While the current findings lend support to the utility of a depression–acute psychological stress confluence in the effort to understand the ACS recurrence/mortality risk associated with depression, the study is not without limitations. The sample was heterogeneous, comprised stable patients who were far removed from their most recent ACS event or revascularization, and the coronary anatomy at the time of the study was not known. Thus, these findings may not be applicable to an understanding of depression‐associated prognosis soon after ACS. In addition, while hemodynamic indices and detailed information regarding underlying coronary disease were available for analysis, serum markers—including of ET‐1 and indices of inflammation—and other related measures of autonomic and endothelial function were not. The sample size was also relatively small, and many of the statistical tests failed to reach significance. This may have included the absence of an effect for SSRI medications on the likelihood of a psychological stress–provoked myocardial perfusion defect, and indeed, this class of medications may still be useful for cardiac patients with comorbid depression. Replication with a larger sample that is more proximal to an ACS event and that includes these measures should provide a more complete test of the stress–depression paradigm and an understanding of the depression‐associated risk for poor prognosis after ACS.

An additional issue concerns whether the impairment in myocardial perfusion observed as a function of depression was because depressed patients have a lower ischemic threshold in general (eg, due to a greater vascular vulnerability). It is also possible that depressed patients are more susceptible to psychological stress (eg, that the serial subtraction task was more stressful for them). Future studies should include an exercise or pharmacologic stress condition, and should include a self‐report measure of task stressfulness to address these issues.

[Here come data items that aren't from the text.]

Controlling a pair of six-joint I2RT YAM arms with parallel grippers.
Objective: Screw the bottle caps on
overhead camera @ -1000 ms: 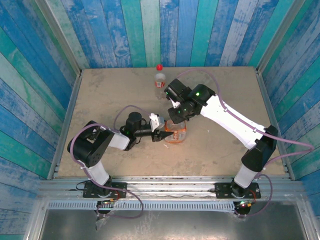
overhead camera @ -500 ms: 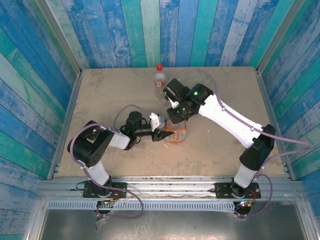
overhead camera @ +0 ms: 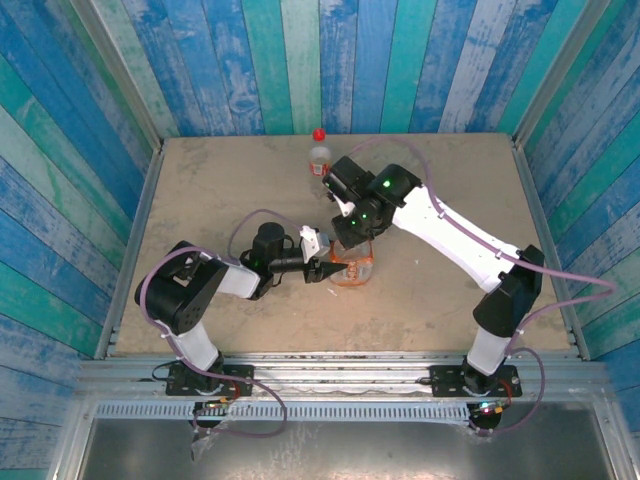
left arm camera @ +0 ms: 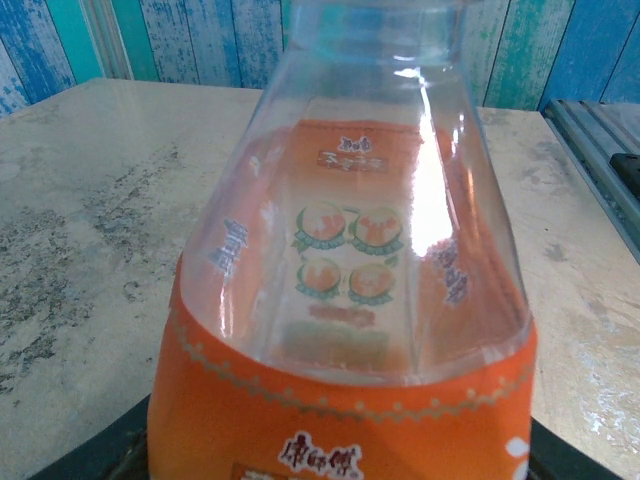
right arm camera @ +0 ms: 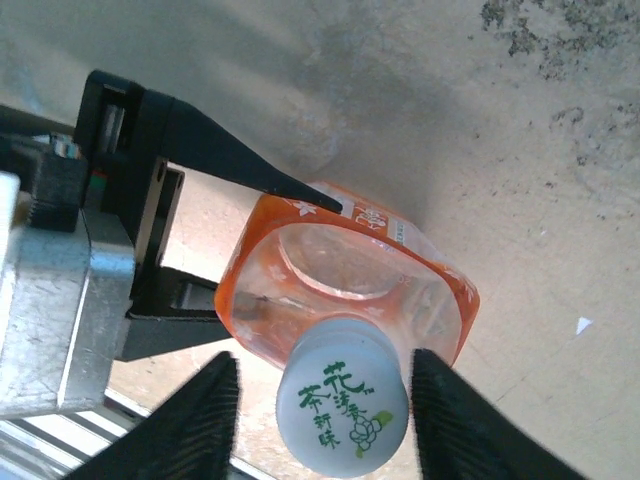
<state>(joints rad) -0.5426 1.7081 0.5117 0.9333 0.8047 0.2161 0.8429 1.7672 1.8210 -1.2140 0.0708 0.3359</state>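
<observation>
Green Chinese characters on white cap, right end effector spread either side of it, left end effector pinching Chinese-lettered orange bottle

- Top view: high behind, looking down on the whole bench.
- Left wrist: level, hard against the bottle.
- Right wrist: down onto that bottle, toward 6 o'clock.
</observation>
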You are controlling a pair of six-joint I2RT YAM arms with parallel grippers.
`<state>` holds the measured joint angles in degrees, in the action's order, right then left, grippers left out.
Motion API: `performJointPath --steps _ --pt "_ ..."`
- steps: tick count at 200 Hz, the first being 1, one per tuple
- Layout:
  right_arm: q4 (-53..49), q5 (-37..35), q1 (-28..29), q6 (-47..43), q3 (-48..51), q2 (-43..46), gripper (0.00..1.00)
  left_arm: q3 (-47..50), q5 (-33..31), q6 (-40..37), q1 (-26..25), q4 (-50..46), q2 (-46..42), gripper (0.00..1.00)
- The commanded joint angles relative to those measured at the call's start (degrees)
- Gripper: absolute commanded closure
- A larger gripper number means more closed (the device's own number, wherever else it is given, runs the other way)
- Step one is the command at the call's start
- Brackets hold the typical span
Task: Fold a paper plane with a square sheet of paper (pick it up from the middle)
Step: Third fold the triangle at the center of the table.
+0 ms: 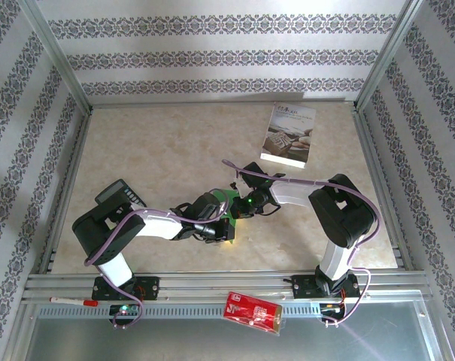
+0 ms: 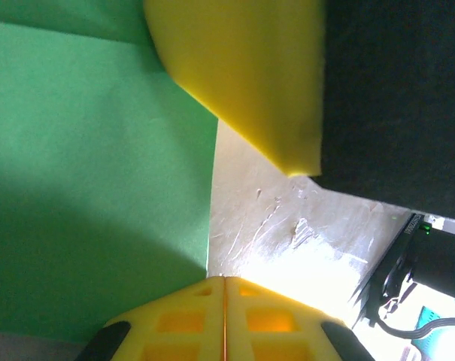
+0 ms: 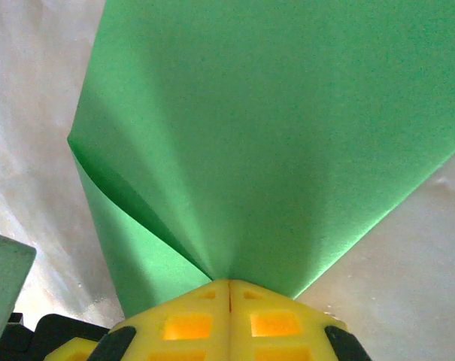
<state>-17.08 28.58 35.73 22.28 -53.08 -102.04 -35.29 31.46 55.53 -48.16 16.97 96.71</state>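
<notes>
The square sheet of paper [image 3: 272, 128] is bright green and bent over on itself into a loose fold. My right gripper [image 3: 229, 283] is shut on its pinched end, and the sheet fans out from the yellow fingertips. In the left wrist view the paper [image 2: 84, 188] lies to the left, its straight edge ending at my left gripper [image 2: 224, 279], which is shut with nothing showing in its seam. One yellow finger [image 2: 242, 75] of the right gripper hangs just above it. From above, the left gripper [image 1: 224, 227] and right gripper [image 1: 239, 207] meet at the paper [image 1: 229, 198], mid-table.
A white printed booklet [image 1: 289, 135] lies at the back right of the beige table [image 1: 159, 150]. A red packet [image 1: 251, 312] and a red and white pen [image 1: 71, 301] rest on the metal ledge in front of the arm bases. Metal frame rails border the table.
</notes>
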Motion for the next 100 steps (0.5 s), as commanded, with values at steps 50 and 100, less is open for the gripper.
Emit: performJointPath --steps 50,100 --pt "-2.2 -3.8 -0.5 -0.6 2.4 -1.6 1.00 -0.8 -1.5 -3.5 -3.9 -6.7 0.4 0.92" --pt "-2.0 -3.8 -0.4 -0.5 2.5 -2.0 1.00 -2.5 -3.1 -5.9 -5.7 -13.7 -0.9 0.93"
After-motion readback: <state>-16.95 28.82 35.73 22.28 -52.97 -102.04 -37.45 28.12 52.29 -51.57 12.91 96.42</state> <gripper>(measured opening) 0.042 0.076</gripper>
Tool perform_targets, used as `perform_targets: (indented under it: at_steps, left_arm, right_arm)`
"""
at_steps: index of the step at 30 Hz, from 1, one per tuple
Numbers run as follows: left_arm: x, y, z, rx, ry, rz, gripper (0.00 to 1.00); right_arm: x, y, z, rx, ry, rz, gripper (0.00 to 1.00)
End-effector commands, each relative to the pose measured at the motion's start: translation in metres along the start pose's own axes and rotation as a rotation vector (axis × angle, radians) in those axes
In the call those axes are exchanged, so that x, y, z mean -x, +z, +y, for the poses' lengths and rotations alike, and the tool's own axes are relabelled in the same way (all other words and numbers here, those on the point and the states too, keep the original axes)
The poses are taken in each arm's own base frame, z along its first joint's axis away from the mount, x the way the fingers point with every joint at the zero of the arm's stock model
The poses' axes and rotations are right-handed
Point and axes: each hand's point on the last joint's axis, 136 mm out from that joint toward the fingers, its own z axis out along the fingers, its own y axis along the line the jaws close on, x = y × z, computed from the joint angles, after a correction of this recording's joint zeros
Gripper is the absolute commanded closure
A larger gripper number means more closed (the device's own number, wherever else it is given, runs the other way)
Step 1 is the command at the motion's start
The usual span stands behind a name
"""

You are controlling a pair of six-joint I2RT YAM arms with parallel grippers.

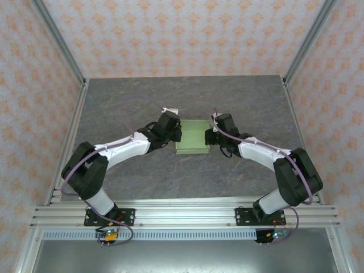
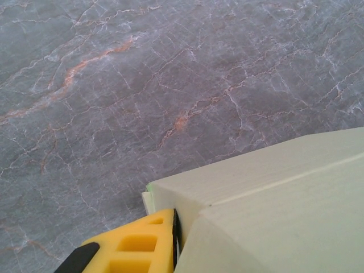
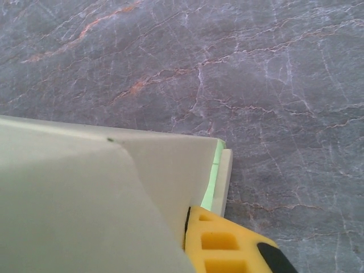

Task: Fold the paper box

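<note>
Paper box point(image 1: 192, 137) of pale yellow-green card sits flat near the middle of the grey veined table point(image 1: 125, 102), between the two arms. The left gripper point(image 1: 178, 134) meets its left edge and the right gripper point(image 1: 210, 138) its right edge, but from above the wrist housings cover both sets of fingertips. In the left wrist view one yellow finger point(image 2: 136, 245) lies against a corner of the box point(image 2: 273, 199), the frame cutting off its lower part. The card hides the other finger, so I cannot tell whether this tool is pinching or merely touching. In the right wrist view a yellow finger point(image 3: 224, 244) presses a thin end wall of the box point(image 3: 85, 193). Its partner is behind the card, and the jaws are pressed together on that wall. A bright green sliver shows along the edge there, too narrow to identify.
</note>
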Motion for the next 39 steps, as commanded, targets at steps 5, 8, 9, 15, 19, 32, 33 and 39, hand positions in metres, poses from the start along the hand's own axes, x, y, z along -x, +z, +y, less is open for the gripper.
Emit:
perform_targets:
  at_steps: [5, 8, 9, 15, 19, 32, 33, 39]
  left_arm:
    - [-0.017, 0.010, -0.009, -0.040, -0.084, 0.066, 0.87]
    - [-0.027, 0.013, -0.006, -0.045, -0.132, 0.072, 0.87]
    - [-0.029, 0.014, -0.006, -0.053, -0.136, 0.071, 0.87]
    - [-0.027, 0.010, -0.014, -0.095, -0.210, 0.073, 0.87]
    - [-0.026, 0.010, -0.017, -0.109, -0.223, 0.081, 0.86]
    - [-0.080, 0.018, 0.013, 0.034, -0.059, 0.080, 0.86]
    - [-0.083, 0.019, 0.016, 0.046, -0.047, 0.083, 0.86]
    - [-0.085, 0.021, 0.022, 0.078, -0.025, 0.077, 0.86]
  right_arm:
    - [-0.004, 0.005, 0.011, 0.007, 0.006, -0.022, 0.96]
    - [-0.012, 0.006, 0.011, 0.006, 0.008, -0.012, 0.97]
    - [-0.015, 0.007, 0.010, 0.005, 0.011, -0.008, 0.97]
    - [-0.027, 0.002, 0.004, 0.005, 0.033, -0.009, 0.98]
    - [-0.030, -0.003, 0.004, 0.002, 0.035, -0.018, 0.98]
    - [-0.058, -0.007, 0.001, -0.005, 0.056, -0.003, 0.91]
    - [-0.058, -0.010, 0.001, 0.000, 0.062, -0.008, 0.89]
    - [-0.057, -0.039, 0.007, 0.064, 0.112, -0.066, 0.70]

In summary, we found that stable CHD patients with depression were more likely to demonstrate a new or worsening impairment in myocardial perfusion during acute psychological stress, with evidence of a dose–response relationship. This could not be accounted for by markers of the underlying extent of coronary atherosclerosis, medical comorbidity and traditional risk factors, or medications. These preliminary findings lend credence to a confluence of depression with acute psychological stress for understanding the contribution of depression to ACS recurrence and mortality. Future studies with larger cohorts will be able to address the question of whether this effect of acute psychological stress on myocardial perfusion accounts for the greater risk of recurrent ACS/mortality associated with depression.